Problem to work on:
Print every line exactly as it appears in the material below.

Dataset content:
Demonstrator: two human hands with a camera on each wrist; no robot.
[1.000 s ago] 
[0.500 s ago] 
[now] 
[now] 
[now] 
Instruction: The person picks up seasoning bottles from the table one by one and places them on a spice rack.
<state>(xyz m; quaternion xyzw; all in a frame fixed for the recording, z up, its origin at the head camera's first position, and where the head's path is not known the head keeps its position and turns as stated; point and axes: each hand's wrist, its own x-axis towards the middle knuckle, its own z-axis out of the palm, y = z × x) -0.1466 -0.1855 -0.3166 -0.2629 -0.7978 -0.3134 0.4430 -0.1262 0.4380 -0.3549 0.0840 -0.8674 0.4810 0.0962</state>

Written response:
Demonstrator: two human hands with a camera on each wrist; no robot.
[1.000 s ago] 
[0.500 s ago] 
[now] 
[now] 
[now] 
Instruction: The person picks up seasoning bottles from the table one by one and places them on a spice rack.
<state>(xyz m; quaternion xyzw; all in a frame fixed for the recording, z up, its origin at the head camera's first position, and where the head's path is not known the head keeps its position and turns as stated; point and axes: each hand's wrist, its own x-axis towards the middle knuckle, its own z-axis out of the palm, y = z × x) -0.1466 -0.1855 -0.3166 -0.2629 -0.7978 -0.3134 0.4430 -0.1262 0.4380 -0.3549 0.0840 -0.8674 0.4810 0.0962</state>

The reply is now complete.